This can reduce on disk and in-memory size of the kernel
code and static data, particularly for small configs and
on small systems. This has the possibility of introducing
silently broken kernel if the required annotations are not
present. This option is not well tested yet, so use at your
own risk.
config LD_ORPHAN_WARN
def_bool y
depends on ARCH_WANT_LD_ORPHAN_WARN
depends on $(ld-option,--orphan-handling=warn)
depends on $(ld-option,--orphan-handling=error)
config LD_ORPHAN_WARN_LEVEL
string
depends on LD_ORPHAN_WARN
default "error" if WERROR
default "warn"
config SYSCTL
bool
config HAVE_UID16
bool
config SYSCTL_EXCEPTION_TRACE
bool
help
Enable support for /proc/sys/debug/exception-trace.
config SYSCTL_ARCH_UNALIGN_NO_WARN
bool
help
Enable support for /proc/sys/kernel/ignore-unaligned-usertrap
Allows arch to define/use @no_unaligned_warning to possibly warn
about unaligned access emulation going on under the hood.
config SYSCTL_ARCH_UNALIGN_ALLOW
bool
help
Enable support for /proc/sys/kernel/unaligned-trap
Allows arches to define/use @unaligned_enabled to runtime toggle
the unaligned access emulation.
see arch/parisc/kernel/unaligned.c for reference
config HAVE_PCSPKR_PLATFORM
bool
menuconfig EXPERT
bool "Configure standard kernel features (expert users)"
# Unhide debug options, to make the on-by-default options visible
select DEBUG_KERNEL
help
This option allows certain base kernel options and settings
to be disabled or tweaked.
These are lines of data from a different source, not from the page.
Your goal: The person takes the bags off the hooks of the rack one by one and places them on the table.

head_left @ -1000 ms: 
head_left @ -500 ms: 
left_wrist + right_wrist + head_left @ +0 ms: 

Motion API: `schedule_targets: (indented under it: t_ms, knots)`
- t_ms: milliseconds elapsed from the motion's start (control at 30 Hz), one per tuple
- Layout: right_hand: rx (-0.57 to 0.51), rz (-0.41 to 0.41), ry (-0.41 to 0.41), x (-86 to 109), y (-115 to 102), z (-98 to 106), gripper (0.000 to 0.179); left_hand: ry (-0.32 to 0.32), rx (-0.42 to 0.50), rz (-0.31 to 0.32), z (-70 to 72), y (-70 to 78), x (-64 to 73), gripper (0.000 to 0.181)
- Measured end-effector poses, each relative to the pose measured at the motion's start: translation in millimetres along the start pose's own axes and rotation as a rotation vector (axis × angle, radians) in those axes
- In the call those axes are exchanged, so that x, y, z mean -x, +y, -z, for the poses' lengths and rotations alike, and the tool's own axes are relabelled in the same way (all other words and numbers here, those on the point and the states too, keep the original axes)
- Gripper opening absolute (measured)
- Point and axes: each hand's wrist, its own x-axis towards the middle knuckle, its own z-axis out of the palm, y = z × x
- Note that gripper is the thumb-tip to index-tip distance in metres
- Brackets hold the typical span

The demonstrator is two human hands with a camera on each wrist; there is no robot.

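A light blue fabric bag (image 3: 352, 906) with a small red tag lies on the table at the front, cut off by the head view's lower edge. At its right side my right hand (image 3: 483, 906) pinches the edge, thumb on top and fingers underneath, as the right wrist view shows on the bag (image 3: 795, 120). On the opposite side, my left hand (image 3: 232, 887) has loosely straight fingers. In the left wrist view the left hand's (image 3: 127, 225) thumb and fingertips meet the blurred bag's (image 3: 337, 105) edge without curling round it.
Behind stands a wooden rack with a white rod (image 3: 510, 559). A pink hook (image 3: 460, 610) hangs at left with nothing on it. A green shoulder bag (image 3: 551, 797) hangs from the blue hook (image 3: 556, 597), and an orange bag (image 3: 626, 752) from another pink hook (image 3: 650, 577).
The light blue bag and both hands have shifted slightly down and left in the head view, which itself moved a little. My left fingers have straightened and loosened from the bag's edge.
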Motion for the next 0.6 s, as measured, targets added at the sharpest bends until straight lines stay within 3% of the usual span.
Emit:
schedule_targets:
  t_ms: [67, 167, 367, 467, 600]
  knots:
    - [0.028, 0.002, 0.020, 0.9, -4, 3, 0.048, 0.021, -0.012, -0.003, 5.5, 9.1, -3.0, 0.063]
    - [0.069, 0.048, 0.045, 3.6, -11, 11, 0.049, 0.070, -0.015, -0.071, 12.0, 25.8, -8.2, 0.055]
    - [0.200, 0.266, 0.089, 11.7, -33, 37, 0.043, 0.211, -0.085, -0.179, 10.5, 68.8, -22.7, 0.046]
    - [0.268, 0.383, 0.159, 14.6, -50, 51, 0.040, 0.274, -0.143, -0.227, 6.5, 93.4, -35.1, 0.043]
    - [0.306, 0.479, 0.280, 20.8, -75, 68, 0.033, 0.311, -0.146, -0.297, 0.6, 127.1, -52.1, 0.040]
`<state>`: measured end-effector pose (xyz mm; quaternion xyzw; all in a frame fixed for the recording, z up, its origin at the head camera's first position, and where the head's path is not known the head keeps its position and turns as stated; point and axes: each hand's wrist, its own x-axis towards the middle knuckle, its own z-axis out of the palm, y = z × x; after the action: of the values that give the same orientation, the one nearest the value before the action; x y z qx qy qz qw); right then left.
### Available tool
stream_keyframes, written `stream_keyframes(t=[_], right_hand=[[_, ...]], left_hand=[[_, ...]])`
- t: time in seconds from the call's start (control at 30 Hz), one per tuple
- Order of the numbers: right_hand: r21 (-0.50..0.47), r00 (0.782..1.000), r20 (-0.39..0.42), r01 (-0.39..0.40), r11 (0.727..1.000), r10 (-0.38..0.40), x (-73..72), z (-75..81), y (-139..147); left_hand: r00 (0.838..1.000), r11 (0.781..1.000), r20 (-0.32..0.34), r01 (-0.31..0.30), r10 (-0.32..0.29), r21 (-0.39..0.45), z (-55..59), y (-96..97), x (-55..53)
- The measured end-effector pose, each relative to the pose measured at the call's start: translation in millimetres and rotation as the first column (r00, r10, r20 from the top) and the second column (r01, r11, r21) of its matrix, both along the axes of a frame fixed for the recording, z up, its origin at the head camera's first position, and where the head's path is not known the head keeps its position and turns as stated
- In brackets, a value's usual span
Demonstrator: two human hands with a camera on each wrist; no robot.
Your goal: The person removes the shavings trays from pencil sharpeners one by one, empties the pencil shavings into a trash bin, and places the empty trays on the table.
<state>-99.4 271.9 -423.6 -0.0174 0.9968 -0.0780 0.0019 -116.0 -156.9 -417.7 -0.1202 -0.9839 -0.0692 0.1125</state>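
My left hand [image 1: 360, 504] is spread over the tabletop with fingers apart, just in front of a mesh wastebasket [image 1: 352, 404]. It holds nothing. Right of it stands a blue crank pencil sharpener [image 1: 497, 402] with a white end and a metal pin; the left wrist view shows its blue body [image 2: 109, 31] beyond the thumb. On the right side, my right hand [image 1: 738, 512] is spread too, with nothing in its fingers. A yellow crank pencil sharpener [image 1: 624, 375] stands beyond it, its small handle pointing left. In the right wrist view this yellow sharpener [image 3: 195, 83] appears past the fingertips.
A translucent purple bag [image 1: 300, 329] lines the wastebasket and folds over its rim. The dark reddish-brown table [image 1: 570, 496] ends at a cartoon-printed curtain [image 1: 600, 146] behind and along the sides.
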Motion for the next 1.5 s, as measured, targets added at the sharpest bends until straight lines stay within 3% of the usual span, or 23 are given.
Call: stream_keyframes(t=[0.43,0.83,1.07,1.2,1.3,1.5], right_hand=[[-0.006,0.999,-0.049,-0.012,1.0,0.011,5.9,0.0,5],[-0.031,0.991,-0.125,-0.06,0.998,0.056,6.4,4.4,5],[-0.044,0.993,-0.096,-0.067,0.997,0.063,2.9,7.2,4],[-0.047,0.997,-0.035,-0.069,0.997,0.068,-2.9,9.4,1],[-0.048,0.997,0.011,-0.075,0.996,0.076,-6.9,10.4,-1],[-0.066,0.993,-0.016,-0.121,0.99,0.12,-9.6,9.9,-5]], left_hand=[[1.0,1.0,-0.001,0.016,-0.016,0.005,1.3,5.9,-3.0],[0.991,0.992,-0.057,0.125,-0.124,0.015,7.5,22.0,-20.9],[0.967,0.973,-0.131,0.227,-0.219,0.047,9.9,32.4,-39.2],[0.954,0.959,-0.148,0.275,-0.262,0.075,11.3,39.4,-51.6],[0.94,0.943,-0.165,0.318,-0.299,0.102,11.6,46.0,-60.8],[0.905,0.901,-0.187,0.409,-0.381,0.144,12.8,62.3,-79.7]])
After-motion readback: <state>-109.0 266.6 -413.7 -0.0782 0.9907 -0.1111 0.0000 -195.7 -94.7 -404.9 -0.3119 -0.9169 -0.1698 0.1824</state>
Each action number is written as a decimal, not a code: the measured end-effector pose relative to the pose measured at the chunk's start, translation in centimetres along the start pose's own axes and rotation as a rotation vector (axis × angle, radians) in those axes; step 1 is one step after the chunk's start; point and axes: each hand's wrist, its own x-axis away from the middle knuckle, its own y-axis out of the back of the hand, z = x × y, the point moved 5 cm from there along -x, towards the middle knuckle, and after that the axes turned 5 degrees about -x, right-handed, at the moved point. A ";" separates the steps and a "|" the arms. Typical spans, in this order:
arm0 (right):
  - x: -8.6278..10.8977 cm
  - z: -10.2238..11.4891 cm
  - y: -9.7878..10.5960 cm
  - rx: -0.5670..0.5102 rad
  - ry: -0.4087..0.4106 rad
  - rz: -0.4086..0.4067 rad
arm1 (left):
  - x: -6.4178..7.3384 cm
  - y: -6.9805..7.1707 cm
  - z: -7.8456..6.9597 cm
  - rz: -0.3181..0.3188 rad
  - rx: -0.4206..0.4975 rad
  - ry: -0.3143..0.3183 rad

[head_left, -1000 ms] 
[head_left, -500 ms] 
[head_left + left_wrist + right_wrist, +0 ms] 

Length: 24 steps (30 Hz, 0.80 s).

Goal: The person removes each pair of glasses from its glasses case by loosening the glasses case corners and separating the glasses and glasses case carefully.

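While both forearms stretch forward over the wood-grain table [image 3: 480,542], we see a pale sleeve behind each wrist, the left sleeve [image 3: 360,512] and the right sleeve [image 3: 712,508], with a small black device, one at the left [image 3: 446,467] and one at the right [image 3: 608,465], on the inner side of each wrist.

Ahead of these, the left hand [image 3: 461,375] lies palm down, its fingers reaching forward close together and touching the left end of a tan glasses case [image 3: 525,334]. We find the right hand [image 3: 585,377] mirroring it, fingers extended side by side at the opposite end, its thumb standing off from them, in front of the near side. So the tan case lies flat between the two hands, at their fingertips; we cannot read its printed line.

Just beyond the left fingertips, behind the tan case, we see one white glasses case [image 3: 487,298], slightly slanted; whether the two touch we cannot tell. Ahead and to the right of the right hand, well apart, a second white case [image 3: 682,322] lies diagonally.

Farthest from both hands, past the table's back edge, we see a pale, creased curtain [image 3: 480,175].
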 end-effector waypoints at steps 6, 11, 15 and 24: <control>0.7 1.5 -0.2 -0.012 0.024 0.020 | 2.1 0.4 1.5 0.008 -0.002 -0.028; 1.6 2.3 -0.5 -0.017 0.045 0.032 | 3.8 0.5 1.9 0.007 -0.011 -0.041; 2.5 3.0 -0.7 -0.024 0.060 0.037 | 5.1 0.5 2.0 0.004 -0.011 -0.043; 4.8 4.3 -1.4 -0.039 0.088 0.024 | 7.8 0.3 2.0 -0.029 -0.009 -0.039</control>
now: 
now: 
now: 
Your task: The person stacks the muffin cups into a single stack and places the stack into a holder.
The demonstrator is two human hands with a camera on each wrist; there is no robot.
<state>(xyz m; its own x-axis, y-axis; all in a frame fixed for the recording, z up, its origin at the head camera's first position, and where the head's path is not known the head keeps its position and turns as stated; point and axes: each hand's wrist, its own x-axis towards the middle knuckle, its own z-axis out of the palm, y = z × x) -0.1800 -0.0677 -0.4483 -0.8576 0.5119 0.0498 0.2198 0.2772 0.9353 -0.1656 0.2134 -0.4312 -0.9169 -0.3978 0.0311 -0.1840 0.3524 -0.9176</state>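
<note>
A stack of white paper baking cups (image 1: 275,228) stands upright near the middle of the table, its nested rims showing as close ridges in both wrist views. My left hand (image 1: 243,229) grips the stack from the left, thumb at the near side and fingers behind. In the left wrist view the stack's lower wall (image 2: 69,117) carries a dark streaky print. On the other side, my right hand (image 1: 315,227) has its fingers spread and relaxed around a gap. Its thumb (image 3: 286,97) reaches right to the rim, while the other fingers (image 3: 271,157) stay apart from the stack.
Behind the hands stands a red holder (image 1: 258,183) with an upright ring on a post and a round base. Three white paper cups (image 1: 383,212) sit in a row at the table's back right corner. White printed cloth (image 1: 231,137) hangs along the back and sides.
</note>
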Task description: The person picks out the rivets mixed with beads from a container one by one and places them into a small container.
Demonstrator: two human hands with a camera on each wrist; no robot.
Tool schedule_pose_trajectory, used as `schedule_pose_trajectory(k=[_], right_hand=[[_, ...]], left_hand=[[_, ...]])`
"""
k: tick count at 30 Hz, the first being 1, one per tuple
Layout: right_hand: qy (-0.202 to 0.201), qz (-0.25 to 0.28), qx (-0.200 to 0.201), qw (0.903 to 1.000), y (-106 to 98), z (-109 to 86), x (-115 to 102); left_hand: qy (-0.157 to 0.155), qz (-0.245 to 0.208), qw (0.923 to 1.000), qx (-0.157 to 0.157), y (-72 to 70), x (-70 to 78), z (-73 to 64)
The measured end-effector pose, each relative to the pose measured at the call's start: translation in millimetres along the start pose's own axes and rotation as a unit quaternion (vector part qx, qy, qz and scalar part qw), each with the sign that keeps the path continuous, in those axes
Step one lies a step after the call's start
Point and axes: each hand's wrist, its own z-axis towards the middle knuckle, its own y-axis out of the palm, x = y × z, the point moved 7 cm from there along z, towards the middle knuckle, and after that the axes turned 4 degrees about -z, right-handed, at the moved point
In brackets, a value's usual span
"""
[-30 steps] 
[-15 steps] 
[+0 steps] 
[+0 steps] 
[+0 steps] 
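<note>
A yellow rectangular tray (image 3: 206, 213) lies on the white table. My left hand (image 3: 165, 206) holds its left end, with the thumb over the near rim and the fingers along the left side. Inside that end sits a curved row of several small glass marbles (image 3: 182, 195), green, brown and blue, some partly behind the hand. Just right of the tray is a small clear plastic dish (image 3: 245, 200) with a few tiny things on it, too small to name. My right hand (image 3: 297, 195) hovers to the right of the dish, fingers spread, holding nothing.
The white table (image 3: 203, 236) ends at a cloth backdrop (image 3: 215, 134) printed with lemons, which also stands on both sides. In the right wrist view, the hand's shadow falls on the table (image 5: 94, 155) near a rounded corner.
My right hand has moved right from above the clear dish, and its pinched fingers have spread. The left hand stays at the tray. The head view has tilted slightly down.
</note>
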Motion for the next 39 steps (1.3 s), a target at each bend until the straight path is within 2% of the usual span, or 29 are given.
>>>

This is for specialized
environments which can tolerate a "non-standard" kernel.
Only use this if you really know what you are doing.
config UID16
bool "Enable 16-bit UID system calls" if EXPERT
depends on HAVE_UID16 && MULTIUSER
default y
help
This enables the legacy 16-bit UID syscall wrappers.
config MULTIUSER
bool "Multiple users, groups and capabilities support" if EXPERT
default y
help
This option enables support for non-root users, groups and
capabilities.
If you say N here, all processes will run with UID 0, GID 0, and all
possible capabilities. Saying N here also compiles out support for
system calls related to UIDs, GIDs, and capabilities, such as setuid,
setgid, and capset.
If unsure, say Y here.
config SGETMASK_SYSCALL
bool "sgetmask/ssetmask syscalls support" if EXPERT
default PARISC || M68K || PPC || MIPS || X86 || SPARC || MICROBLAZE || SUPERH
help
sys_sgetmask and sys_ssetmask are obsolete system calls
no longer supported in libc but still enabled by default in some
architectures.
If unsure, leave the default option here.
config SYSFS_SYSCALL
bool "Sysfs syscall support" if EXPERT
default y
help
sys_sysfs is an obsolete system call no longer supported in libc.
Note that disabling this option is more secure but might break
compatibility with some systems.
If unsure say Y here.
config FHANDLE
bool "open by fhandle syscalls" if EXPERT
select EXPORTFS
default y
help
If you say Y here, a user level program will be able to map
file names to handle and then later use the handle for
different file system operations. This is useful in implementing
userspace file servers, which now track files using handles instead
of names. The handle would remain the same even if file names
get renamed. Enables open_by_handle_at(2) and name_to_handle_at(2)
syscalls.
config POSIX_TIMERS
bool "Posix Clocks & timers" if EXPERT
default y
help
This includes native support for POSIX timers to the kernel.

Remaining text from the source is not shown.